Population class has a property called GenerationStrategy, this property receive an implementation of IGenerationStrategy interface. The generation strategy is responsible for some key points of generation behavior inside a population and can affect the performance.
There two ways to keep track of generation on a population:
- TrackingGenerationStrategy: an IGenerationStrategy's implementation that keeps all generations to further evaluation. This strategy can be slow and can suffer of OutOfMemoryException when you have great population and a long term termination.
- PerformanceGenerationStrategy: an IGenerationStrategy's implementation which takes into account the performance and just keep the last one generations in the population. This strategy is not good for tracking all the generations, but is the best one when you have a very long term termination.
If you need to further evaluation all generations of the GA, use TrackingGenerationStrategy, otherwise use PerformanceGenerationStrategy. By default PerformanceGenerationStrategy will keep only one generation in the Population.Generations list and release all old generation to garbage collector.

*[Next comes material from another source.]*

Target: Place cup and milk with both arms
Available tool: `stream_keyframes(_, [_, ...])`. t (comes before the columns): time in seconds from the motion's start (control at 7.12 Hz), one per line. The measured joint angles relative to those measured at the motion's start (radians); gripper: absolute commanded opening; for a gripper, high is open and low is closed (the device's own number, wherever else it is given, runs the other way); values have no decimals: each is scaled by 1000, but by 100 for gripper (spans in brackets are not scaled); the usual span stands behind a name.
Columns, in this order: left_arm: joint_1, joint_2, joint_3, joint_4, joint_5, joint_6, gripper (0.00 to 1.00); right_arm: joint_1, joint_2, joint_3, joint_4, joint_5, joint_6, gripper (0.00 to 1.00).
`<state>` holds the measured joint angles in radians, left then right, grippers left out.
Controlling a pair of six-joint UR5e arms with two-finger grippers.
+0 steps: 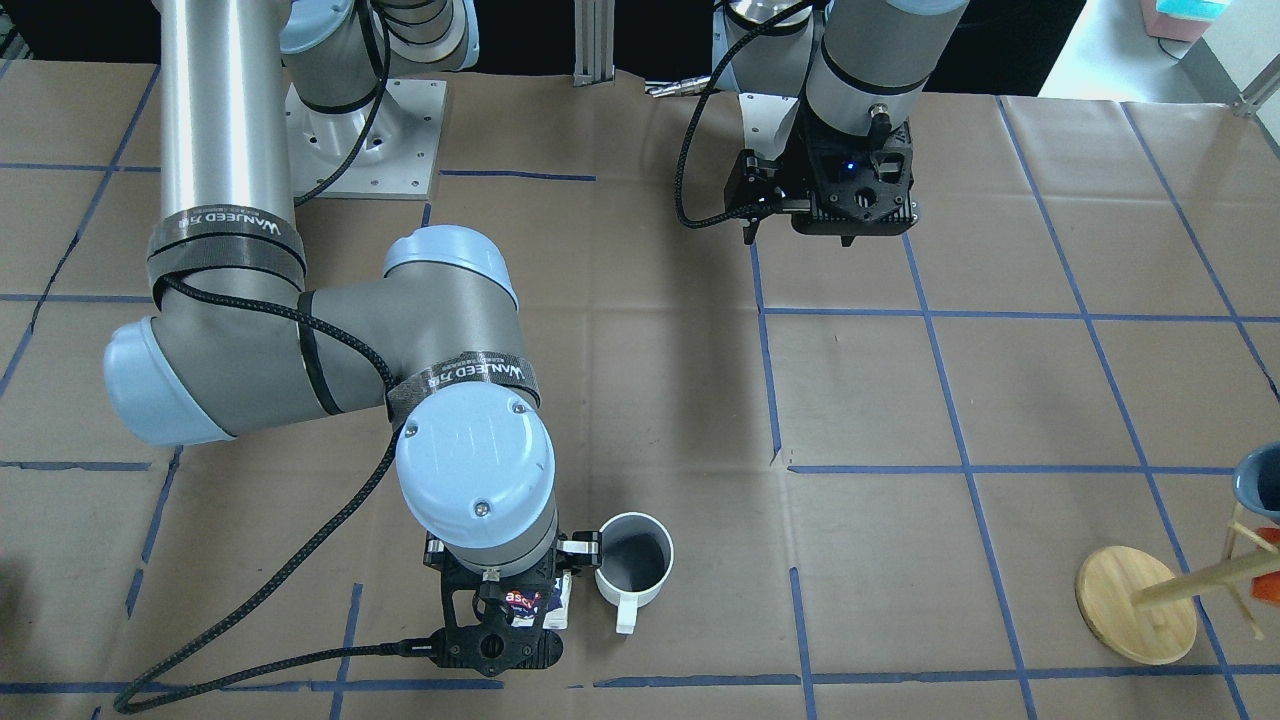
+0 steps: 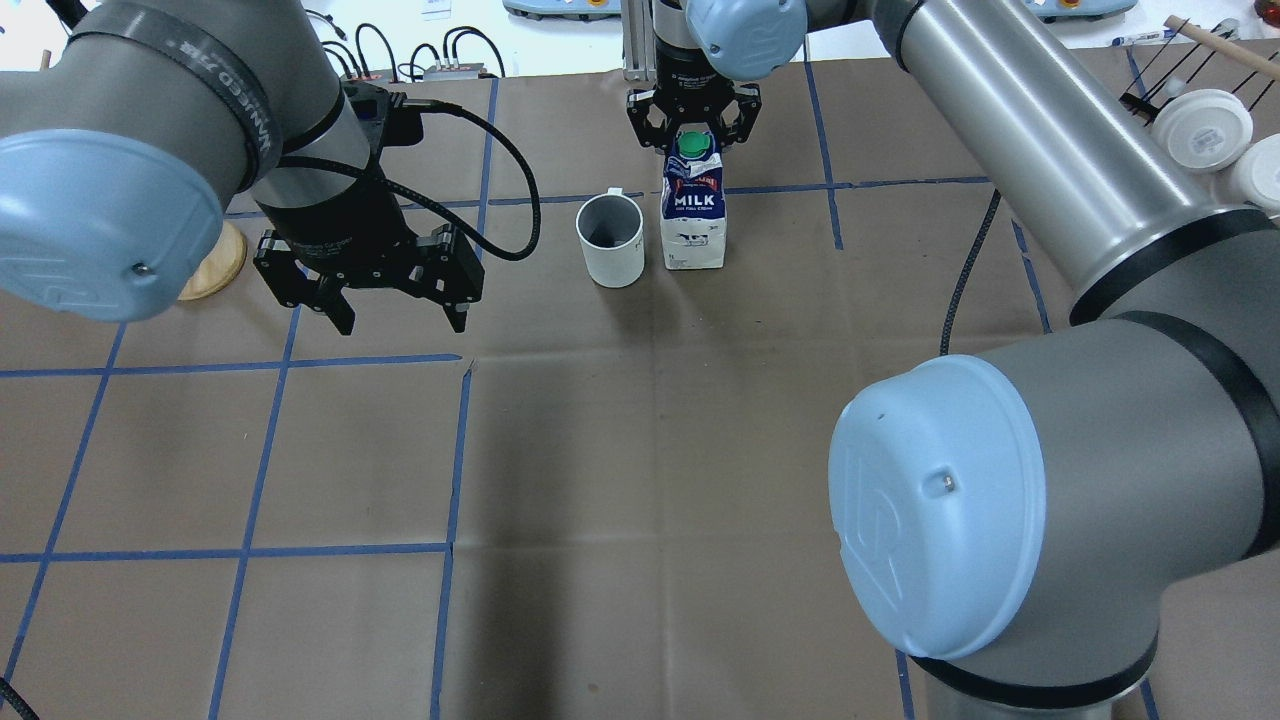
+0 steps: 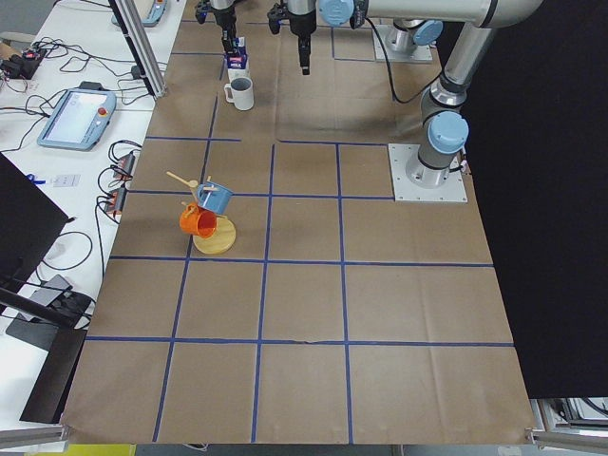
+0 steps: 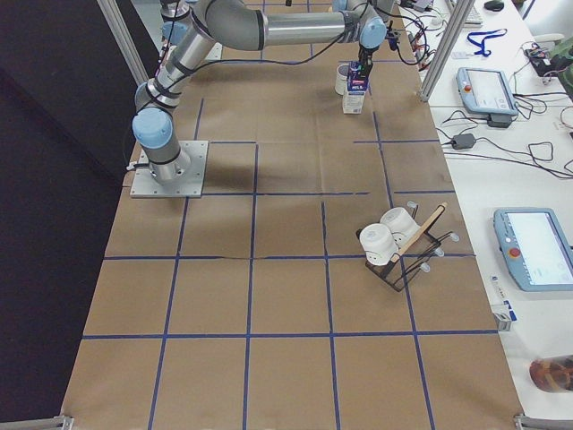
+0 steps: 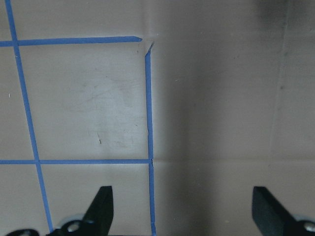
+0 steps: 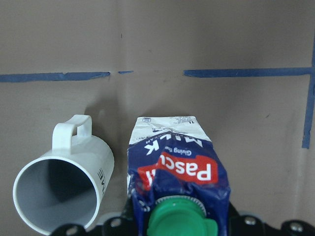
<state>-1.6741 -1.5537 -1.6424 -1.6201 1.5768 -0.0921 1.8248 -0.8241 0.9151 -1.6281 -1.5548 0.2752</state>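
Note:
The white cup (image 2: 610, 240) stands upright on the brown table, handle pointing away from the robot. The blue and white milk (image 2: 694, 215) stands upright right beside it, green cap on top. My right gripper (image 2: 693, 140) is over the milk's top, its fingers spread wider than the carton on both sides, open. In the right wrist view the milk (image 6: 172, 172) and the cup (image 6: 64, 196) sit side by side just below the camera. My left gripper (image 2: 395, 320) hangs open and empty above bare table, left of the cup; the left wrist view shows its fingertips (image 5: 101, 206) spread wide.
A wooden mug tree (image 1: 1135, 605) with a blue and an orange mug stands beyond my left gripper, seen also in the exterior left view (image 3: 214, 218). A black rack with white cups (image 4: 394, 246) stands on the right side. Blue tape lines grid the table.

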Motion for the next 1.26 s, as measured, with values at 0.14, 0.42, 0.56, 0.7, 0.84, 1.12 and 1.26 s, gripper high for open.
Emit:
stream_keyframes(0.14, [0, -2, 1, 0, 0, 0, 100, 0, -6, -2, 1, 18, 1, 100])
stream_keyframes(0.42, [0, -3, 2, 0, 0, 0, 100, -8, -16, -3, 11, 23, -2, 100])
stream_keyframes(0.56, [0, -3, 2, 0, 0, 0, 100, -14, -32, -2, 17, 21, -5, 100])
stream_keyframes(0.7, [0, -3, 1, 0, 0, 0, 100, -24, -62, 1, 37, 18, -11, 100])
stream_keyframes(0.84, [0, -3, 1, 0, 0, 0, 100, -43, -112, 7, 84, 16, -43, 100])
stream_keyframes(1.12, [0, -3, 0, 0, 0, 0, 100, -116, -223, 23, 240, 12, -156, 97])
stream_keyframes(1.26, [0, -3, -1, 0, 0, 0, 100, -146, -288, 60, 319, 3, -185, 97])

If you have a light fitness function, that run very fast, let say about some microseconds or milliseconds, in this case you should use LinearTaskExecutor as the GeneticAlgorithm.TaskExecutor because the cost of start threads using ParallelTaskExecutor will be greater than time to execute fitness evaluate in a linear fashion.
If you have a heavy fitness function that run about seconds or minutes, in those cases you really should use ParallelTaskExecutor.